The relationship between food and clay has always been strong, as has human tendency to adapt traditions to local diets and resources. The Ryukyu Islands demonstrate this adaptability, as each island developed its own pottery culture while integrating influences from neighbouring states. Food has always been a staple of human survival, but pottery is equally essential in nourishing that food. History shows that the culture of cooking, and our relationship with clay, have endured across centuries. We still rely on clay and pots for daily needs, and it is remarkable how habits persist in much the same way as before.
Across histories, pottery has functioned not only as a practical tool but also as a cultural marker. Styles reveal trade networks, social hierarchies, and ritual practices. A pot’s form and decoration can signal identity as much as utility. Clay embodies both continuity and change, anchoring daily life while reflecting broader cultural dynamics.

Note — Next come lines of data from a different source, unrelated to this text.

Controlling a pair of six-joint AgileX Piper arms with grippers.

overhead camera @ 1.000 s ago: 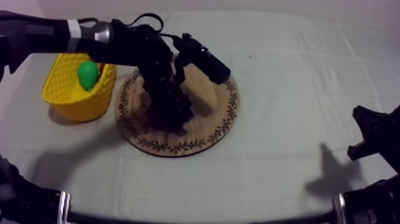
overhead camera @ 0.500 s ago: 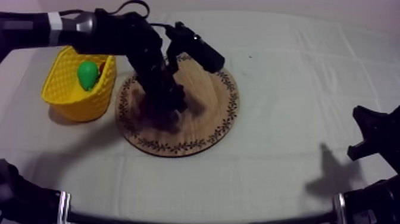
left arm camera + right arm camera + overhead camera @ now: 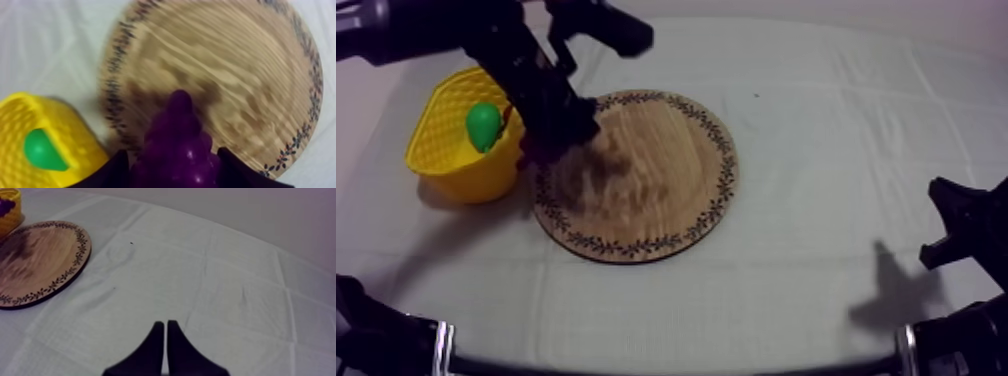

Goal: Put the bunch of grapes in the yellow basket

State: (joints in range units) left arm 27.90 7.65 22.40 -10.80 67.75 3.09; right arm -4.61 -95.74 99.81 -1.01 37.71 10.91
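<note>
Cloth-covered table [image 3: 816, 130] with wooden board [image 3: 661, 175] beside yellow basket [image 3: 456, 178]

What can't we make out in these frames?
Bunch of grapes: top view, buried under the left arm.
Left end effector: left wrist view, fingers mostly cut off by the edge.
Yellow basket: both wrist views, cut off by the edge.

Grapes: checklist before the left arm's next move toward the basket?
1. Grip: left jaws shut on the bunch of grapes. Ok.
2. Wooden board bare, nothing left on it. Ok.
3. Grapes over the yellow basket: they hang at the board's rim, beside the basket. Not ok.
4. Room in the basket: a pear lies inside, with space next to it. Ok.
5. Right jaws shut, over the cloth, away from the basket. Ok.
</note>
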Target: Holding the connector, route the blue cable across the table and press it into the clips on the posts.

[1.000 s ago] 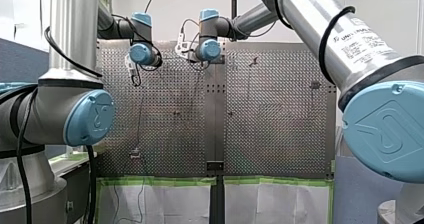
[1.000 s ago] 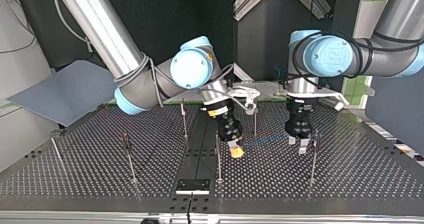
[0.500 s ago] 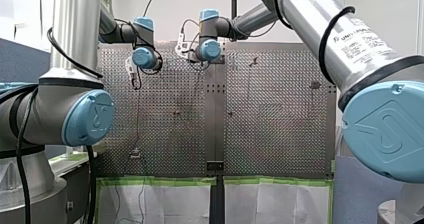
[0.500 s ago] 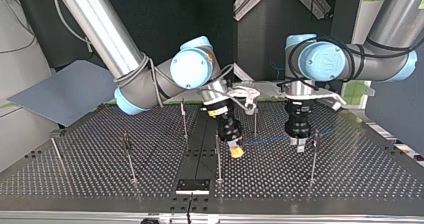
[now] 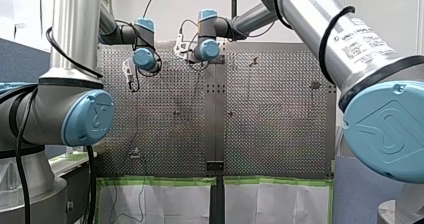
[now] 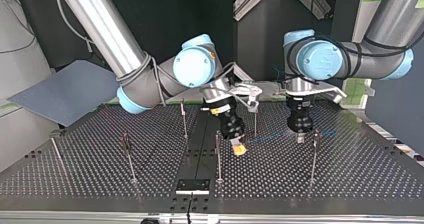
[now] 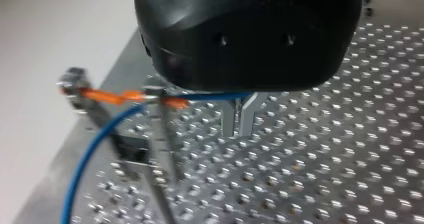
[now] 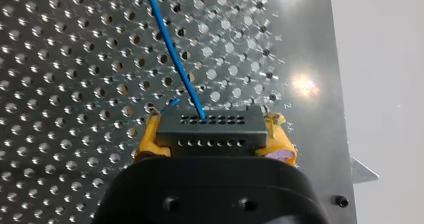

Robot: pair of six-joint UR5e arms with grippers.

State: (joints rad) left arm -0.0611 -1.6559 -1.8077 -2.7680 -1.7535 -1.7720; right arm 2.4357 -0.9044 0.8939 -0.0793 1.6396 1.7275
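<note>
The right gripper (image 8: 214,136) pinches the stiff connector (image 8: 210,126); the left gripper (image 7: 241,131), closed, rings the cable (image 7: 92,151), likely light and limp, best held near the clip (image 7: 117,96).

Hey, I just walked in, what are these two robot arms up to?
My right gripper, yellow-padded, holds a dark rectangular connector trailing a thin blue cable. My left gripper, black with metal fingers, is shut on that cable beside a thin metal post with an orange clip, above the perforated metal table. Whether the cable is seated there is unclear.
</note>
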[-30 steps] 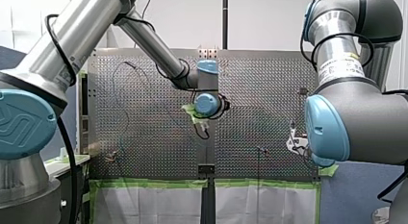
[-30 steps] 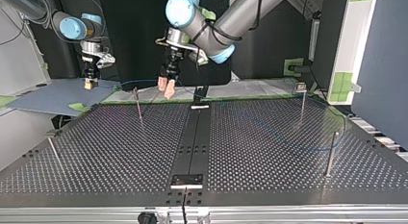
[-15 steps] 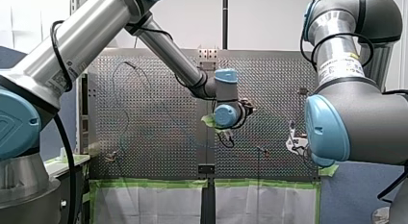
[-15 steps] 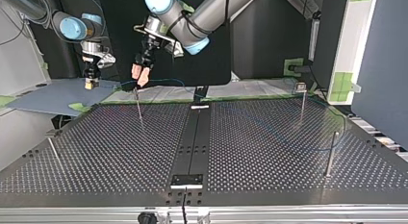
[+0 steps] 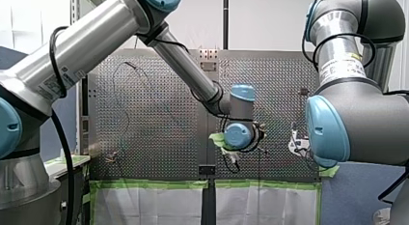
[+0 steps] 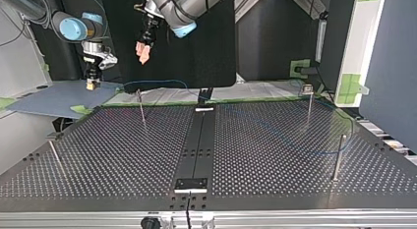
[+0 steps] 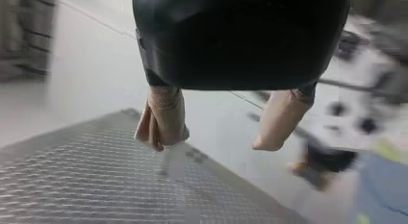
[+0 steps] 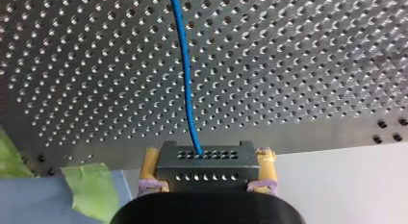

Function as Continuity: Chen Bao’s Vessels in Practice
Chen Bao’s work resonates with these histories. His pots, sometimes unglazed and sometimes lightly glazed with bare bases for fire, reflect an interest in older methods of making, not as replication but as continuation of a lineage where vessels shape how we eat and live.
Chen’s dual role as potter and practitioner makes this especially clear. Working in a clay pot restaurant in Japan, he tests his vessels daily in the heat of kitchens. They are not pieces for display but living tools, exposed to fire, food, and time. For him, the pot is not a backdrop to cooking; it participates in the process, becoming part of the dish itself.
Anyone who has cooked with a clay pot knows that each vessel has its own temperament. Some take longer to heat, some retain steam differently, some stain with use and develop a darker, seasoned surface. A new pot feels slightly raw at first, but over weeks oils and flavours seep into its pores, subtly changing how it cooks. This intimacy between maker, cook, vessel, and food is precisely what Chen Bao cultivates in his practice.
In today’s landscape of industrial cookware, Chen Bao’s pottery stands out. Porous and tactile, they actively shape how food cooks and how flavours develop, recalling the original purpose of prehistoric earthenware. They signal a return to material honesty and functional traditions.
Just as past communities integrated foreign ideas into local clay traditions, Chen Bao adapts historical techniques for contemporary kitchens. His work becomes a bridge, carrying the spirit of continuity while responding to the needs of today’s cooks. His pots remind us that cooking has always been a collaboration between clay, fire, and human creativity. A vessel that breathes, seasons, and remembers meals is more than a tool; it is a companion in the act of nourishment.
Clay, in Chen Bao’s practice, resists the disposability of modern culture. In an era of fast cooking and faster consumption, his vessels insist on slowness. They require soaking, gentle heating, and patience. They reward attention and care. In this way, his work is not only about preserving traditions; it asks how we might reimagine our relationship with food, material, and time itself.